Mr. Schobinger said that before and after billionaire Elon Musk bought Twitter last year, the company verbally promised employees 50 percent of targeted bonuses for 2022 if they remained with the company in the first quarter of 2023. However, the bonuses paid were never implemented, according to the suit.
Mr. Schöbinger filed the lawsuit on behalf of himself and on behalf of nearly 2,000 current and former workers. The amount in dispute is more than $5 million, according to court records.
In a three-page opinion Judge Vince Chhabria of the U.S. District Court for the Northern District of California denied the company's motion to dismiss the case, ruling that Mr. Schobinger “reasonably stated a claim for breach of contract” under California law.
Mr. Schöbinger confirmed that he was covered by the bonus plan and that he remained with the company until the potential final pay date.
“Once Schobinger did what Twitter requested, Twitter’s offer to pay him a reward in return became a binding contract under California law,” the judge wrote. “By refusing to pay Schöbinger the promised bonus, Twitter has violated this contract.”
The performance bonus plan “is not an enforceable contract because it provides only a discretionary bonus,” the company's lawyers said.
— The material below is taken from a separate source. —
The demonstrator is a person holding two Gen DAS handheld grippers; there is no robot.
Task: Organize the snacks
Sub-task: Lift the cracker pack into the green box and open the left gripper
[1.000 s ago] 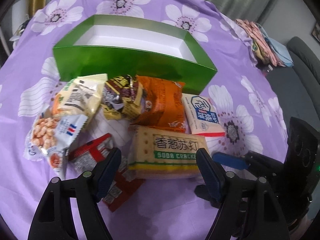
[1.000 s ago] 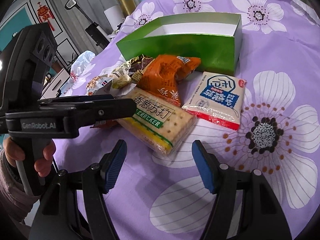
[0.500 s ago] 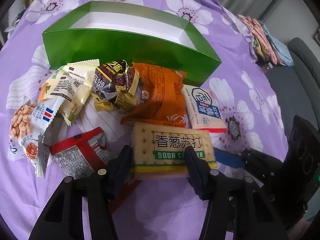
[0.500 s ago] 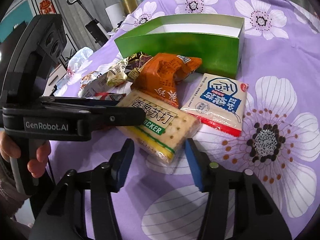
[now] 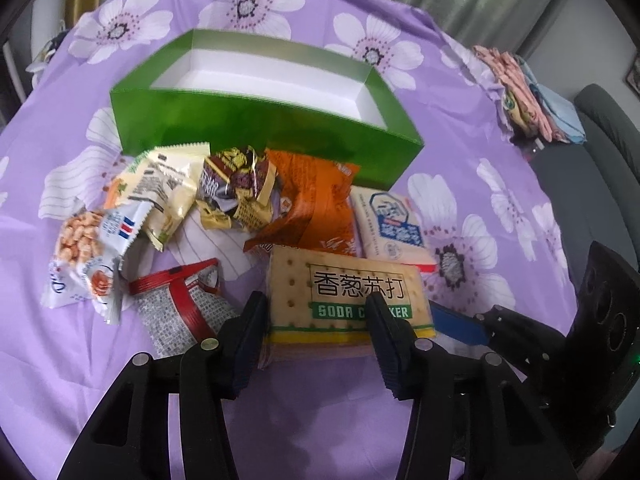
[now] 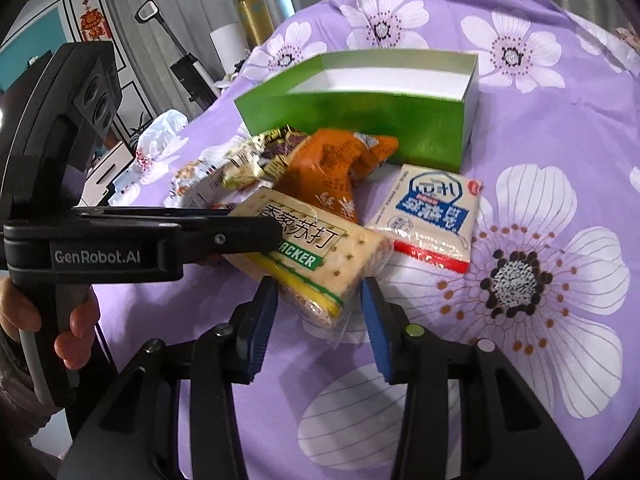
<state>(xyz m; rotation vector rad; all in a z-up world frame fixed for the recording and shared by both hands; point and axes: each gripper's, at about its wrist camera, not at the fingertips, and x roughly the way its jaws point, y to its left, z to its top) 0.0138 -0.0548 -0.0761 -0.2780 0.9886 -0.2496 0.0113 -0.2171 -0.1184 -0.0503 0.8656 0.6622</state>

The judge wrote that Mr. Schobinger was not suing to enforce the discretionary bonus plan but “to enforce Twitter’s alleged subsequent verbal promise that employees would, in effect, receive a percentage of the annual bonus set forth in the plan if they remained with the company.”
The company argued that an oral promise was not a contract and that Texas law should apply, but the judge found that California law governed the case. But the judge wrote: “All of Twitter's opposing arguments fail.”
The company could not be reached on Sunday for comment.
Shannon Lees Riordan, Mr. Schobinger's lawyer, said in a statement that she was pleased with the judge's decision.
“The court denied Twitter’s motion to dismiss our claim that Twitter failed to pay promised bonuses to continuing employees,” it said. “We can now move forward with the case, which Twitter was trying to dismiss, so a ruling on the merits has not yet been made.”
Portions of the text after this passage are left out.